**WHAT THIS TASK INVOLVES**
A precise copy of the data is required, with every picture left out.

▬▬▬▬▬▬▬▬▬▬

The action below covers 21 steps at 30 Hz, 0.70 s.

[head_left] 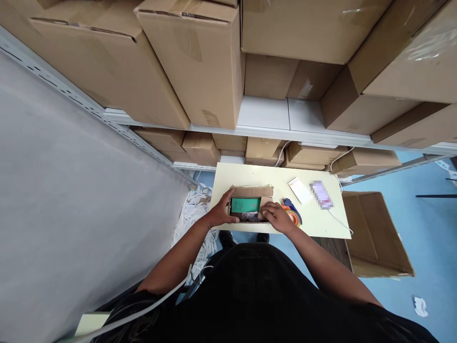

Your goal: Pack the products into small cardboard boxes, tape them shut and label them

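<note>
A small open cardboard box [252, 191] sits near the front edge of a pale yellow table [232, 174]. Inside it lies a green box [245, 205] with small print, and some greyish material shows along its near side. My left hand [222, 210] wraps around the box's left end, fingers at the back and thumb at the front corner. On the right end, my right hand [277, 216] has its fingers curled over a flap. Just beyond that hand are a tape roll [294, 217] with orange and yellow rings and a blue object [290, 206].
A white box [300, 190] and a blurred phone [322, 194] with a cable lie on the table's right. Cardboard boxes [200, 62] fill the shelves above. Shredded paper [193, 219] covers the floor at left. A large open carton [374, 233] stands at right.
</note>
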Each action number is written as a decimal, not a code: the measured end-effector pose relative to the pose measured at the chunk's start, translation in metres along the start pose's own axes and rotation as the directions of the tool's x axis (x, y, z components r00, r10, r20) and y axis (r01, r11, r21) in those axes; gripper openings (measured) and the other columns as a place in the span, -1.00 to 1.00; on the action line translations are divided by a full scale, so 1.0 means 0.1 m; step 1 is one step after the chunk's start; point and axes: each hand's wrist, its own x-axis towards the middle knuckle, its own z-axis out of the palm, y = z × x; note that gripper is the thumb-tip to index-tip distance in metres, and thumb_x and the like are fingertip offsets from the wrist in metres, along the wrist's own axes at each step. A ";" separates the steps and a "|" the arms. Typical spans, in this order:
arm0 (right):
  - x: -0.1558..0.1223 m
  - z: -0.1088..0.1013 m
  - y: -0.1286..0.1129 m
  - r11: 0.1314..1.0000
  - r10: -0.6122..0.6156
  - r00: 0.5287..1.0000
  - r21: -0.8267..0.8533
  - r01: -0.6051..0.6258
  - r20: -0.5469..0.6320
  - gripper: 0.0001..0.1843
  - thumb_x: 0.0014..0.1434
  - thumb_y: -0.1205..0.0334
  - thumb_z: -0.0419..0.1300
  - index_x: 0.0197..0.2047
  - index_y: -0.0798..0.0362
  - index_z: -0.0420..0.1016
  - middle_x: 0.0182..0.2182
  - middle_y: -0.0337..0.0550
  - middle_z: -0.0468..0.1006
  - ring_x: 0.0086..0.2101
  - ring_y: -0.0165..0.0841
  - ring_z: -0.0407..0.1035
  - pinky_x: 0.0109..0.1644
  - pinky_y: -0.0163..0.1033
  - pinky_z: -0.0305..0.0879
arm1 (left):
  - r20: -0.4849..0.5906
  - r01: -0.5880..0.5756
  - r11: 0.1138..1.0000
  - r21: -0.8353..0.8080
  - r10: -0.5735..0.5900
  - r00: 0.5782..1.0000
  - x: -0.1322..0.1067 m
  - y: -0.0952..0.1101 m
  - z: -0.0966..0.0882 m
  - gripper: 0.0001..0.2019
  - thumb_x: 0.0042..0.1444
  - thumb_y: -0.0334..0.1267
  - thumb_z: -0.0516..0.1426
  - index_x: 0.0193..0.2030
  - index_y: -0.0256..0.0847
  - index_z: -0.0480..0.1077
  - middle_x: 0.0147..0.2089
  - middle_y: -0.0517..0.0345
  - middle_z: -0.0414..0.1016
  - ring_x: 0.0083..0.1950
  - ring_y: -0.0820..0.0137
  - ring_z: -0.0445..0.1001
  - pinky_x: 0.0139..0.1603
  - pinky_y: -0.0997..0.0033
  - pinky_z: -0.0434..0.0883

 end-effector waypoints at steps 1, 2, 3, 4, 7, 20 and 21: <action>-0.07 0.00 0.01 1.000 -0.018 0.998 -0.021 0.017 -0.052 -0.64 0.37 0.04 0.06 0.04 -0.05 0.61 0.00 -0.02 0.57 0.08 -0.11 0.40 0.25 0.08 0.30 | -0.025 -0.004 1.000 -0.023 0.004 1.000 -0.02 -0.01 0.02 0.30 -0.16 0.06 0.48 0.59 0.01 -0.21 0.62 -0.18 -0.26 0.59 -0.10 -0.15 0.48 -0.16 0.11; -0.16 0.00 0.03 0.998 -0.035 0.994 -0.049 0.030 -0.102 -0.59 0.36 0.00 0.07 0.13 -0.04 0.55 0.07 0.02 0.54 0.13 -0.07 0.36 0.27 0.11 0.28 | -0.050 -0.010 0.999 -0.042 0.008 0.999 -0.04 -0.03 0.04 0.28 -0.13 0.06 0.47 0.59 0.03 -0.23 0.61 -0.17 -0.24 0.59 -0.08 -0.12 0.47 -0.14 0.13; -0.25 0.01 0.05 0.995 -0.050 0.989 -0.087 0.038 -0.139 -0.52 0.33 -0.05 0.12 0.21 -0.03 0.48 0.13 0.06 0.50 0.18 -0.03 0.33 0.29 0.15 0.26 | -0.075 -0.018 0.998 -0.056 0.014 0.997 -0.06 -0.06 0.07 0.26 -0.10 0.05 0.46 0.59 0.03 -0.24 0.61 -0.17 -0.22 0.58 -0.06 -0.09 0.47 -0.12 0.14; -0.34 0.03 0.08 0.991 -0.060 0.985 -0.131 0.039 -0.159 -0.43 0.29 -0.09 0.18 0.27 -0.01 0.43 0.17 0.10 0.46 0.20 0.01 0.30 0.30 0.18 0.25 | -0.100 -0.026 0.998 -0.061 0.020 0.995 -0.08 -0.08 0.09 0.25 -0.09 0.04 0.45 0.59 0.03 -0.25 0.60 -0.17 -0.19 0.58 -0.05 -0.07 0.46 -0.11 0.16; -0.52 0.12 0.15 0.976 -0.048 0.979 -0.219 0.004 -0.198 -0.44 0.28 -0.09 0.20 0.24 0.01 0.41 0.16 0.14 0.42 0.20 0.02 0.30 0.30 0.20 0.26 | -0.159 -0.050 0.998 -0.033 0.044 0.986 -0.13 -0.14 0.13 0.13 -0.02 0.03 0.41 0.56 -0.04 -0.13 0.54 -0.20 0.01 0.54 -0.01 0.05 0.44 -0.10 0.21; -0.12 0.44 0.31 0.968 0.128 0.923 -0.157 -0.196 -0.364 -0.63 0.26 0.02 0.15 0.05 0.05 0.31 -0.01 0.08 0.38 -0.07 -0.10 0.40 -0.01 0.03 0.44 | -0.166 -0.032 0.773 0.634 0.176 0.970 -0.06 -0.07 0.27 -0.69 0.30 -0.26 0.08 0.12 -0.12 0.50 0.32 -0.07 0.37 0.45 0.02 0.19 0.47 -0.14 0.15; -0.15 0.38 0.35 0.963 0.145 0.920 -0.159 -0.215 -0.364 -0.64 0.26 0.05 0.15 0.05 0.04 0.31 -0.02 0.06 0.40 -0.09 -0.12 0.41 -0.02 0.01 0.44 | -0.155 -0.029 0.730 0.683 0.184 0.971 -0.05 -0.04 0.31 -0.67 0.31 -0.30 0.06 0.15 -0.13 0.49 0.29 -0.10 0.39 0.39 -0.01 0.25 0.43 -0.17 0.18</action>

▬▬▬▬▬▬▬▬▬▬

**ANSWER SECTION**
The action below covers 21 steps at 30 Hz, 0.70 s.

[head_left] 

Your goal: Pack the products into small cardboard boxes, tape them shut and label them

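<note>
A small open cardboard box [252, 191] sits near the front edge of a pale yellow table [232, 174]. Inside it lies a green box [245, 205] with small print, and some greyish material shows along its near side. My left hand [222, 210] wraps around the box's left end, fingers at the back and thumb at the front corner. On the right end, my right hand [277, 216] has its fingers curled over a flap. Just beyond that hand are a tape roll [294, 217] with orange and yellow rings and a blue object [290, 206].
A white box [300, 190] and a blurred phone [322, 194] with a cable lie on the table's right. Cardboard boxes [200, 62] fill the shelves above. Shredded paper [193, 219] covers the floor at left. A large open carton [374, 233] stands at right.
</note>
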Each action number is written as a decimal, not a code: the measured end-effector pose relative to the pose measured at the chunk's start, translation in metres along the start pose's own axes and rotation as the directions of the tool's x axis (x, y, z components r00, r10, r20) and y axis (r01, r11, r21) in those axes; gripper openings (measured) and the other columns as a place in the span, -1.00 to 1.00; on the action line translations are divided by a full scale, so 1.0 means 0.1 m; step 1 is one step after the chunk's start; point and axes: each hand's wrist, its own x-axis towards the middle knuckle, its own z-axis out of the palm, y = z × x; note that gripper is the thumb-tip to index-tip distance in metres, and thumb_x and the like are fingertip offsets from the wrist in metres, along the wrist's own axes at each step. A ";" separates the steps and a "|" the arms. Typical spans, in this order:
arm0 (right):
  - x: -0.1558..0.1223 m
  - z: -0.1088..0.1013 m
  - y: -0.1286..0.1129 m
  - r11: 0.1314..1.0000
  - r10: -0.6122..0.6156
  - r00: 0.5287..1.0000
  - r21: -0.8267..0.8533
  - r01: -0.6051..0.6258
  - r20: -0.5469..0.6320
  - gripper: 0.0001..0.1843
  - thumb_x: 0.0014..0.1434
  - thumb_y: -0.1205..0.0334
  - thumb_z: -0.0419..0.1300
  - index_x: 0.0197..0.2047
  - index_y: -0.0798..0.0362
  - index_z: -0.0420..0.1016
  - middle_x: 0.0182..0.2182
  - middle_y: -0.0337..0.0550
  - middle_z: -0.0468..0.1006
  - ring_x: 0.0086..0.2101
  - ring_y: -0.0165..0.0841
  - ring_z: -0.0407..0.1035
  - pinky_x: 0.0109..0.1644
  - pinky_y: -0.0163..0.1033
  - pinky_z: -0.0305..0.0879
arm1 (left):
  - r20: -0.4849..0.5906
  - r01: -0.5880..0.5756
  - r11: 0.1138..1.0000
  - r21: -0.8353..0.8080
  - r10: -0.5735..0.5900
  - r00: 0.5782..1.0000
  - x: -0.1322..0.1067 m
  - y: -0.0952..0.1101 m
  - z: -0.0966..0.0882 m
  - gripper: 0.0001..0.2019
  - thumb_x: 0.0042..0.1444
  - thumb_y: -0.0334..0.1267
  - thumb_z: -0.0516..0.1426
  - index_x: 0.0193..0.2030
  - index_y: -0.0256..0.0847
  - index_z: -0.0480..0.1077
  - middle_x: 0.0147..0.2089
  - middle_y: -0.0517..0.0345
  - middle_z: -0.0414..0.1016
  - ring_x: 0.0083..0.1950
  - ring_y: -0.0820..0.0137
  - ring_z: -0.0445..0.1001
  - pinky_x: 0.0139..0.1603
  - pinky_y: -0.0997..0.0033
  - pinky_z: -0.0434..0.0883

 end-effector waypoints at steps 1, 2, 3, 4, 7, 20 and 21: <action>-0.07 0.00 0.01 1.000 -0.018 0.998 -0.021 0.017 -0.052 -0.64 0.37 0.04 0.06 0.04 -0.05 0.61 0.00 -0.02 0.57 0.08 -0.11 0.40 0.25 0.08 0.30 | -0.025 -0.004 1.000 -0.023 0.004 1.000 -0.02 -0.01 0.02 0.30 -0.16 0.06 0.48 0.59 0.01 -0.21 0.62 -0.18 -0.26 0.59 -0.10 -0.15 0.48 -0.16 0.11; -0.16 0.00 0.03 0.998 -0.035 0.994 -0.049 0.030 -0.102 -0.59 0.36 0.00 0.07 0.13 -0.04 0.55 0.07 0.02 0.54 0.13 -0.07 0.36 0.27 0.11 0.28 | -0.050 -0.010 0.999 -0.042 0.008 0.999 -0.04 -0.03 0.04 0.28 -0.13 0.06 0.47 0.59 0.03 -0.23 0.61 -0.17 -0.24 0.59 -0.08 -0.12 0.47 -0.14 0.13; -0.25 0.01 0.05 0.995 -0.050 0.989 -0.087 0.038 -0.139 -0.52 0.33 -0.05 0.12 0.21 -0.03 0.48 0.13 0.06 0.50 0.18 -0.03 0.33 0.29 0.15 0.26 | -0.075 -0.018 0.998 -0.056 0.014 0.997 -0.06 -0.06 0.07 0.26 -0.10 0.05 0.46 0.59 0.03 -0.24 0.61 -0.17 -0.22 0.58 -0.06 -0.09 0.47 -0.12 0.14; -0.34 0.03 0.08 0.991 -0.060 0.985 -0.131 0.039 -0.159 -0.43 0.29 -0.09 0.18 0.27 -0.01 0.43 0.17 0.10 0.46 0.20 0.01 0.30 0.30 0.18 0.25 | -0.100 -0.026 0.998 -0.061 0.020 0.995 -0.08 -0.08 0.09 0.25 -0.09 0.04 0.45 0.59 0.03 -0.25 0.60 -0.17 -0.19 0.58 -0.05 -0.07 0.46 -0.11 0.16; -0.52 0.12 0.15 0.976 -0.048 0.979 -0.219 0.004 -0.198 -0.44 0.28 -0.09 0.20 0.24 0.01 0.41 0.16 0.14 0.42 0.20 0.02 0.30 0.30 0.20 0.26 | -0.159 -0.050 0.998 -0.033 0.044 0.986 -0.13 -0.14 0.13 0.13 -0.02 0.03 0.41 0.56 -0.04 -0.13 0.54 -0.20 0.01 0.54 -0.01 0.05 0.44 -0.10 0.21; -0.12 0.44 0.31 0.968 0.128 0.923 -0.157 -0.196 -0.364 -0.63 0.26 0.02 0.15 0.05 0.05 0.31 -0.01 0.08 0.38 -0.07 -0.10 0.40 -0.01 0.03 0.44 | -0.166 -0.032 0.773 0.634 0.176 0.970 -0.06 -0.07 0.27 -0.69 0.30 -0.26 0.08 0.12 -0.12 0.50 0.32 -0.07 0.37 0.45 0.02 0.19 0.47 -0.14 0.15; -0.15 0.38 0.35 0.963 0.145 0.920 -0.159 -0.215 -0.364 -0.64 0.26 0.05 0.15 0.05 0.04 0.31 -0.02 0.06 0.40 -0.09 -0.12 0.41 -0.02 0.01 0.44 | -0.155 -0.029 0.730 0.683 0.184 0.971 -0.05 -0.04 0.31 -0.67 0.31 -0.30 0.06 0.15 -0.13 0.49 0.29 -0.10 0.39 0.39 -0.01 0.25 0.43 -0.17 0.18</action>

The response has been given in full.